The “Hope Speech” became Harvey Milk’s stump speech. He gave a skeletal version when he declared his candidacy in 1977 and an expanded version in 1978 for the San Francisco Gay Freedom Day Parade, later known as the Gay Pride Parade. For that parade, Milk commissioned his friend Gilbert Baker to come up with a logo; Baker created the gay pride Rainbow Flag, which was first waved at that parade. Chicago native and science fiction writer Frank Robinson, also Milk’s speechwriter and a close adviser, helped pen the “Hope Speech.”

In the speech, Milk references adversaries Anita Bryant and California legislator John Briggs, who campaigned nationally against gay rights. Addressing gay youths across the United States afraid to come out, Milk cites his election as a gay politician in San Francisco as a testament of hope. For those youths contemplating suicide or staying in the closet, there were two new options, Milk said: “Go to California, or stay … and fight.”

On November 27, 1978, Harvey Milk and Mayor George Moscone were assassinated by Dan White,  (full confession) another city supervisor who had recently resigned but wanted his job back.  White was unstable and highly homophobic. Milk’s election was made possible by and was a key component of a shift in San Francisco politics. The assassinations and the ensuing events were the result of continuing ideological conflicts in the city.

In August 2009, President Barack Obama posthumously awarded Milk the Presidential Medal of Freedom for his contribution to the gay rights movement stating “he fought discrimination with visionary courage and conviction”. Milk’s nephew Stuart Milk accepted his uncle.  Not long after that, Stuart co-founded the Harvey Milk Foundation.

Harvey Milk became an icon and a martyr for the gay community and is “the most famous and most significantly open gay official ever elected in the United States”.  Anne Kronenberg, his final campaign manager, wrote of him: “What set Harvey apart from you or me was that he was a visionary. He imagined a righteous world inside his head and then he set about to create it for real, for all of us

In 2009 then California governor Arnold Schwarzenegger designated May 22 as “Harvey Milk Day”, and inducted Milk in the California Hall of Fame.
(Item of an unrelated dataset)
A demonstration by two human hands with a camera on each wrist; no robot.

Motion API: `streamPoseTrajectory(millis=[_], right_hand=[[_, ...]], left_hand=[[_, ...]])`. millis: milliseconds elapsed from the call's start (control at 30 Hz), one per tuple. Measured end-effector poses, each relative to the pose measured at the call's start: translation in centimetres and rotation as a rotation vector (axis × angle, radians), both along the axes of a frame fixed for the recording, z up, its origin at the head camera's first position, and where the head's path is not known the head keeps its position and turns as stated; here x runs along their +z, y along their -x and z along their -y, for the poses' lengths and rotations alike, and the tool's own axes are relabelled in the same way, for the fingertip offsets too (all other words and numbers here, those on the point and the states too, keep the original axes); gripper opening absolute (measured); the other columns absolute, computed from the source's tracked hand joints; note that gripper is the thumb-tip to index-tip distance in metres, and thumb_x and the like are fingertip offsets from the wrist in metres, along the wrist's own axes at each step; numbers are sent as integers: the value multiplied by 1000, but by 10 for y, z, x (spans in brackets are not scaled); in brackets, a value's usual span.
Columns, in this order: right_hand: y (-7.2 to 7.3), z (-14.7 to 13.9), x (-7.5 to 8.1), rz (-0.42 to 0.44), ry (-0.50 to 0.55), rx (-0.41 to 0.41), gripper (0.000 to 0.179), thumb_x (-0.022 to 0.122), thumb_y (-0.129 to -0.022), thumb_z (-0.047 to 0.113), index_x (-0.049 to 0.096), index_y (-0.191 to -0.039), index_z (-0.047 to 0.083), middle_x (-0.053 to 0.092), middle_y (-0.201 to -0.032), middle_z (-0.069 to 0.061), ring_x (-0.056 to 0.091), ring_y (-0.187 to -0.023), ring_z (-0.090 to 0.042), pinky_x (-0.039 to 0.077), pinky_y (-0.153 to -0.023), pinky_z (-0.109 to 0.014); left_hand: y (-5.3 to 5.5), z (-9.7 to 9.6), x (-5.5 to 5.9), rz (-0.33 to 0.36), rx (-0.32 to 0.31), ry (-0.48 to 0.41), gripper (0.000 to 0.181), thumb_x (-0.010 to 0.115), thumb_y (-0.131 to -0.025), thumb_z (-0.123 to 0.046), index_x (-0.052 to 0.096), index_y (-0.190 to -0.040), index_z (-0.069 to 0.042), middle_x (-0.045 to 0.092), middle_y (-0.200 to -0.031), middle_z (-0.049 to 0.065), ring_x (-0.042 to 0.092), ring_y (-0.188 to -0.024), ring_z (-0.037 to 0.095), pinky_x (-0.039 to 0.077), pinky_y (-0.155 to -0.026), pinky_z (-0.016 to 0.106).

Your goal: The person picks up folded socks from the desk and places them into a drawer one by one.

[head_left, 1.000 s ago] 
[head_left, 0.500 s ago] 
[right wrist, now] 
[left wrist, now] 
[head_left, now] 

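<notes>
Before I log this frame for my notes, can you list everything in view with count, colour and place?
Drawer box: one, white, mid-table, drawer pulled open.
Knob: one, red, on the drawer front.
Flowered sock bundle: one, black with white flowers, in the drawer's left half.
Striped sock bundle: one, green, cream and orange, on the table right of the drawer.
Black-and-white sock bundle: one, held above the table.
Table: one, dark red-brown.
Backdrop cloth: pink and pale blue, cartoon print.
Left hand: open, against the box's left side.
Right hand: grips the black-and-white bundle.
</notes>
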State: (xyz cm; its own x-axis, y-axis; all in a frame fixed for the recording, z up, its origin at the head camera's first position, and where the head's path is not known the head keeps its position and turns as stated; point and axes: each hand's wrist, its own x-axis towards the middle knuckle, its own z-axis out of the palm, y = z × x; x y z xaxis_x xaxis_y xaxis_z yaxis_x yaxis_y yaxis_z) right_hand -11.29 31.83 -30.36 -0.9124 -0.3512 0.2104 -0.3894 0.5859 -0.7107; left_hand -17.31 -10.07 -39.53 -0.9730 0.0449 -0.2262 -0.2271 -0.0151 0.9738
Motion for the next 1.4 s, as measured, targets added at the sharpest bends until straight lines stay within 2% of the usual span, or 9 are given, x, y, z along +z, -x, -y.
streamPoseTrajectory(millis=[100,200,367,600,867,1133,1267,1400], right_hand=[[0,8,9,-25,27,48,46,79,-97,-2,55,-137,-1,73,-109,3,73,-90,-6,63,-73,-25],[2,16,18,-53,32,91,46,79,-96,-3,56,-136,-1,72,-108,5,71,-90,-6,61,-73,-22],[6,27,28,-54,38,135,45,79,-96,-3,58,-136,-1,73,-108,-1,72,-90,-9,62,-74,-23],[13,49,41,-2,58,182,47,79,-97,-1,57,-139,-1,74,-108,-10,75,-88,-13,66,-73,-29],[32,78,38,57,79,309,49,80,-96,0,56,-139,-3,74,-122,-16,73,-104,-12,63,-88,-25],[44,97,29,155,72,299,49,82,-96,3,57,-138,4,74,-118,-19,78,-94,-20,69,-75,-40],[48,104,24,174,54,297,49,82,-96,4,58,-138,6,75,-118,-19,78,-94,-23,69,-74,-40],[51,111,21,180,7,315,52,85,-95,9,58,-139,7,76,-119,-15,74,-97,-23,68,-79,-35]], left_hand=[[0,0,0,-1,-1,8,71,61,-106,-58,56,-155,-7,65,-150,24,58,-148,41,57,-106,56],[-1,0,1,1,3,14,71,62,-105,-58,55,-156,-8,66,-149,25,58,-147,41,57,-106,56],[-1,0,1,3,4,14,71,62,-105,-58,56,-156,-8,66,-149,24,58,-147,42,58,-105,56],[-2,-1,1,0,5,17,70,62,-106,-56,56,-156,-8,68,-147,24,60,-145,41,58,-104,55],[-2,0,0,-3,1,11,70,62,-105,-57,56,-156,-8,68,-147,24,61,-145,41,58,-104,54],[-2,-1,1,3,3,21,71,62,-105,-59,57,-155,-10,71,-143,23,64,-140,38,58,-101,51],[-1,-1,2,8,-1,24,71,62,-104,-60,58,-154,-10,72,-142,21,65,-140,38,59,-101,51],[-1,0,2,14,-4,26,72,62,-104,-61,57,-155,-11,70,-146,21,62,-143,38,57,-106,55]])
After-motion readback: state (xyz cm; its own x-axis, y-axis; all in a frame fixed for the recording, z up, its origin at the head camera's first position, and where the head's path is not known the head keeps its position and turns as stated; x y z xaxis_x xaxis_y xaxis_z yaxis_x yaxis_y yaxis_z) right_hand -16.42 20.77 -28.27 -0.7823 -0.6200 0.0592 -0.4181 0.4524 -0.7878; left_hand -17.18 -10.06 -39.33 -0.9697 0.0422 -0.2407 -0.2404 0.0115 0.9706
The Harvey Milk Foundation began coordinating global recognition and celebration of Harvey Milk Day.

Harry Britt summarized Milk’s impact the evening Milk was shot in 1978:

No matter what the world has taught us about ourselves, we can be beautiful and we can get our thing together … Harvey was a prophet … he lived by a vision … Something very special is going to happen in this city and it will have Harvey Milk’s name on it.”